## Assignment
Among the records that follow, find the line with "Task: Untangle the" and the line with "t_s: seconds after". Set down those lines and all lines between them exactly, without adding anything.

**** Data for analysis ****

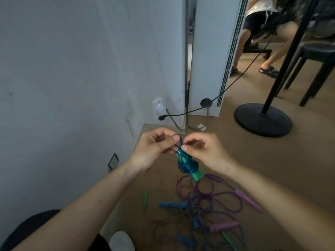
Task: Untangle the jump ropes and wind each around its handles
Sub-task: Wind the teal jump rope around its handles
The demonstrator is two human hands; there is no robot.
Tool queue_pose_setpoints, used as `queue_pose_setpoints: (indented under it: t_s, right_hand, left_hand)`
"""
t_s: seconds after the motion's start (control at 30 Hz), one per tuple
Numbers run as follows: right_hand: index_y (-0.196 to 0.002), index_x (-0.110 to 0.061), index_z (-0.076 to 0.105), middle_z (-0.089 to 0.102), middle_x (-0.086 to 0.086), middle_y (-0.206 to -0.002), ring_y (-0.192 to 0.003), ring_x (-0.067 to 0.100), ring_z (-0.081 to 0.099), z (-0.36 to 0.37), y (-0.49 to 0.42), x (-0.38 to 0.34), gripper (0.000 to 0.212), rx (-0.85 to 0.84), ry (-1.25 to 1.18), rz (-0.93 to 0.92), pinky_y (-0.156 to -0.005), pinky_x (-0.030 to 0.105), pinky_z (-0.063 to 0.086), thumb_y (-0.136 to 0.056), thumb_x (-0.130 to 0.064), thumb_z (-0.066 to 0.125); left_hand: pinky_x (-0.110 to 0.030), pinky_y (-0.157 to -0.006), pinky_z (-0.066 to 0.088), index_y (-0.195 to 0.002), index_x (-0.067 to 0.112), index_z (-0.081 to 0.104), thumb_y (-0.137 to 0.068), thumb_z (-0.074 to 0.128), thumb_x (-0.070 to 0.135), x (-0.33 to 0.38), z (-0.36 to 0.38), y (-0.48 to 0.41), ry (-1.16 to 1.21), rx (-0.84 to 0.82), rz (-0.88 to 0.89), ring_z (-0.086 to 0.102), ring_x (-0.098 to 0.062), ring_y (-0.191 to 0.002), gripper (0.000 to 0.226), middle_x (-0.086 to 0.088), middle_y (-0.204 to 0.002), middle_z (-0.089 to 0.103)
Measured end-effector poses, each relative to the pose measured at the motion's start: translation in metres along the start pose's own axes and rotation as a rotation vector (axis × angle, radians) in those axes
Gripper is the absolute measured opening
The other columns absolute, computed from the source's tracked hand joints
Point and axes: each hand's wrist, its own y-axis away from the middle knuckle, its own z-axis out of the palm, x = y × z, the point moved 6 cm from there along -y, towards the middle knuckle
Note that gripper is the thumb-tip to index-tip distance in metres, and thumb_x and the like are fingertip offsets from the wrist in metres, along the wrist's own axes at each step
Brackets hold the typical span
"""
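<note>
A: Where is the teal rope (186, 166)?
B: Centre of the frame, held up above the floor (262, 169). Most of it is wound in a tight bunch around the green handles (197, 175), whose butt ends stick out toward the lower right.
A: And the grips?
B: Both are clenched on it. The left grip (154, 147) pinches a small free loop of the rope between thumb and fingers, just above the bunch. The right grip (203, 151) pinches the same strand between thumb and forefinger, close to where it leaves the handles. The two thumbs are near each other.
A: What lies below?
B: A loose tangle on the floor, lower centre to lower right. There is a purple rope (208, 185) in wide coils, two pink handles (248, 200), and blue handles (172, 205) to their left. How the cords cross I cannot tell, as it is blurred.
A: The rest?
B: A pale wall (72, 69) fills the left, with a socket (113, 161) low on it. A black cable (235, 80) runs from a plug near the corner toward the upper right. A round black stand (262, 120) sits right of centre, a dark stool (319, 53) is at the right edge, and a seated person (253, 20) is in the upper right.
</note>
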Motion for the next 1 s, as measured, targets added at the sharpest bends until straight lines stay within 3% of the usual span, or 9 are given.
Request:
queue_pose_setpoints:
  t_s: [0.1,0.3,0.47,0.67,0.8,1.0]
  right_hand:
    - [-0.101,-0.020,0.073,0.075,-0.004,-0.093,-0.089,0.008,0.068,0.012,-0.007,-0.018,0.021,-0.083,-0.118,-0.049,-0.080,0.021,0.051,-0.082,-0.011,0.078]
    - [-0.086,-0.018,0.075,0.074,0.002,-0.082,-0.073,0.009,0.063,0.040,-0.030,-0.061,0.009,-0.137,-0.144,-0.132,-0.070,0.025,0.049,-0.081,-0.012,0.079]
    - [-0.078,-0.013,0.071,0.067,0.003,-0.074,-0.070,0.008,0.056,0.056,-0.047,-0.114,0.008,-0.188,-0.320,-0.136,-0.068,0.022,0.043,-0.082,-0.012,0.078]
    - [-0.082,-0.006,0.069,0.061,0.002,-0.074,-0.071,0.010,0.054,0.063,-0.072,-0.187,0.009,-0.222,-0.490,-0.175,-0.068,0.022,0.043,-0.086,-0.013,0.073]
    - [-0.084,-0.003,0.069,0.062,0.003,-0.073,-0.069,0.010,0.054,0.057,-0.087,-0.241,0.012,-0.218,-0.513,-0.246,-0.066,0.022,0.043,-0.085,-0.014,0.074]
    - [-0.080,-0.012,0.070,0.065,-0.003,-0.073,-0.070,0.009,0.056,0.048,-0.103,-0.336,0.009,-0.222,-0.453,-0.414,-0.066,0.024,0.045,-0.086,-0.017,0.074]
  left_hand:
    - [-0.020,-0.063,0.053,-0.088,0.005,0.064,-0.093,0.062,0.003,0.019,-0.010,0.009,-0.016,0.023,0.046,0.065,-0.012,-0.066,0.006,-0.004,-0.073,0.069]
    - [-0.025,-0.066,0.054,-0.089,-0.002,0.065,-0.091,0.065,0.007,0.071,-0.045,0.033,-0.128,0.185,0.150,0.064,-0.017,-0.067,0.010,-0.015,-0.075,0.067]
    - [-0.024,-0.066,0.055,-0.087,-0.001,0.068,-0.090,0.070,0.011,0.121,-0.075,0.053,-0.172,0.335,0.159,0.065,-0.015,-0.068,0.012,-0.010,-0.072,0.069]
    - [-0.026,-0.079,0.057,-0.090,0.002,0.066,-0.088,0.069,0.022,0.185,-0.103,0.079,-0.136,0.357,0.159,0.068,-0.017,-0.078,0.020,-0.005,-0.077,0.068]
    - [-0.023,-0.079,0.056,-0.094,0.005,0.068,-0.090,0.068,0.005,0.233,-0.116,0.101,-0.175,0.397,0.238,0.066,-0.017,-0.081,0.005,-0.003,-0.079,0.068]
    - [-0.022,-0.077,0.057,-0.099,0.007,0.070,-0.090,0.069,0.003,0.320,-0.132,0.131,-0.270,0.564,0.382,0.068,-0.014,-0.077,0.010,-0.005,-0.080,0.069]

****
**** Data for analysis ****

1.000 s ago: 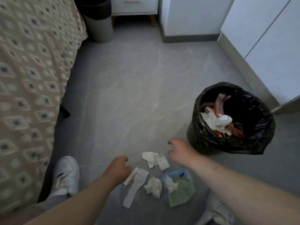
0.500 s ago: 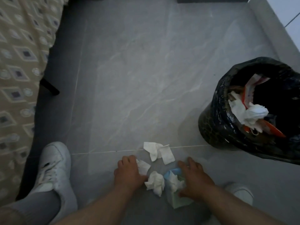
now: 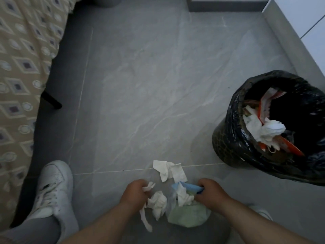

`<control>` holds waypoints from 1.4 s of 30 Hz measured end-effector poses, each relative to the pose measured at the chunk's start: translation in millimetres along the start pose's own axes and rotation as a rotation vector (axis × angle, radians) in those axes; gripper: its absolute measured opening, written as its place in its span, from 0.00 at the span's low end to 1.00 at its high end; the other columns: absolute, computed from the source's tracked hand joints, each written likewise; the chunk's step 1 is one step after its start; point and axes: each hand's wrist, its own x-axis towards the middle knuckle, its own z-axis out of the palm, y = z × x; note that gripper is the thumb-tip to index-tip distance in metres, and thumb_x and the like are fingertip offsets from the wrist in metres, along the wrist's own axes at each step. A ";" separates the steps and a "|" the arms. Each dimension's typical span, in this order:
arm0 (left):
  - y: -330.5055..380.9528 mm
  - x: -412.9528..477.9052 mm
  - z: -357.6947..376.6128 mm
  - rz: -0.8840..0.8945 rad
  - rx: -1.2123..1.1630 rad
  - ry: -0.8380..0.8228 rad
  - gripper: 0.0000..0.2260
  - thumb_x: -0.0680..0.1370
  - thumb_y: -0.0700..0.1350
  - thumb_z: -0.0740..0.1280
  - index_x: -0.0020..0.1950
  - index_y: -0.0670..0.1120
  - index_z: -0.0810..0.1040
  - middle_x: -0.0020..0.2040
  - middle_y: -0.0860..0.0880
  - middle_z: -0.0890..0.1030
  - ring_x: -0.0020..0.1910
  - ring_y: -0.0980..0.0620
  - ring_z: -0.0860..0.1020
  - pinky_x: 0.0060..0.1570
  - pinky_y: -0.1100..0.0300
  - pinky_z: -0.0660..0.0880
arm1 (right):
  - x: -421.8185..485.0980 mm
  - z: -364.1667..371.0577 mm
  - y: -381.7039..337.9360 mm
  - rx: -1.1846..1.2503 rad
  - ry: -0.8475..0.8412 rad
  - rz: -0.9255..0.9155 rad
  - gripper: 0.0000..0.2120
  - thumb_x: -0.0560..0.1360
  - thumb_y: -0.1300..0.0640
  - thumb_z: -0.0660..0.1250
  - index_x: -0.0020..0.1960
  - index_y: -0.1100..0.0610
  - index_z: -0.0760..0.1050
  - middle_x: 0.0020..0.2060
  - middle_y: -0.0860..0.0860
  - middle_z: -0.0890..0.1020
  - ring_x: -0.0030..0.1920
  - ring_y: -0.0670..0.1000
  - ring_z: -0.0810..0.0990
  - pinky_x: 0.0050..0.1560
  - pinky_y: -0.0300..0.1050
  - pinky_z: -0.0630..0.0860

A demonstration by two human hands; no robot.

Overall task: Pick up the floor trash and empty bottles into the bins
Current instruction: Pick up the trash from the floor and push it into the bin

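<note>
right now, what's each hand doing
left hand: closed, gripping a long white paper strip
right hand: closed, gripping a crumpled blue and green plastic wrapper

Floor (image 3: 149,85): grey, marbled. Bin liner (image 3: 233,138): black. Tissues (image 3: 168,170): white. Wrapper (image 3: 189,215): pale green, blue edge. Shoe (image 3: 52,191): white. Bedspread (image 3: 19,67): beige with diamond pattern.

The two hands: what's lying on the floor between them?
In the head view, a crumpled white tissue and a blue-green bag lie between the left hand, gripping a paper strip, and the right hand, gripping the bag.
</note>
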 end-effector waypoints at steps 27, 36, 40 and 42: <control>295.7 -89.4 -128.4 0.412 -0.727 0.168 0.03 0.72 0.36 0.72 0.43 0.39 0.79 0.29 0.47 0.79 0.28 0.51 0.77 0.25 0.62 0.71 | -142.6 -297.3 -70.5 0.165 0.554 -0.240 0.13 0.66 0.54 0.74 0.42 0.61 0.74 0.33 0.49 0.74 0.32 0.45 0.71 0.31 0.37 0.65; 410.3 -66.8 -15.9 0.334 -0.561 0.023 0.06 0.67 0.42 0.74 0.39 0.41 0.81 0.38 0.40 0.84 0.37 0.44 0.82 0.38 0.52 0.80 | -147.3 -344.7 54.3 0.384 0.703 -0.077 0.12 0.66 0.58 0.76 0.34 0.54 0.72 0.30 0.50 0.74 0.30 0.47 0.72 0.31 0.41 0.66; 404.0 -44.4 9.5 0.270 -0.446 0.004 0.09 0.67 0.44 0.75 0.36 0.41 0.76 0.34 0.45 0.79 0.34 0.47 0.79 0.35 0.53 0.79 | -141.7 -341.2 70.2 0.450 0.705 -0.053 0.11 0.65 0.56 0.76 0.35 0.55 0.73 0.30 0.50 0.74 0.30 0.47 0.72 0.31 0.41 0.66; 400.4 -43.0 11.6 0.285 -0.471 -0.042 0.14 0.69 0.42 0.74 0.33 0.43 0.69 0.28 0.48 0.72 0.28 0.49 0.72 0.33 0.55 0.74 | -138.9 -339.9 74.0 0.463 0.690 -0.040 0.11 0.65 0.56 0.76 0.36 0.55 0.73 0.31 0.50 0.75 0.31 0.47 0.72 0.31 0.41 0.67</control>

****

## Result for this exercise
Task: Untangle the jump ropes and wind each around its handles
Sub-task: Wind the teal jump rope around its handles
The demonstrator is two human hands; there is no robot.
Tool queue_pose_setpoints, used as `queue_pose_setpoints: (indented under it: t_s, right_hand, left_hand)`
"""
t_s: seconds after the motion's start (control at 30 Hz), one per tuple

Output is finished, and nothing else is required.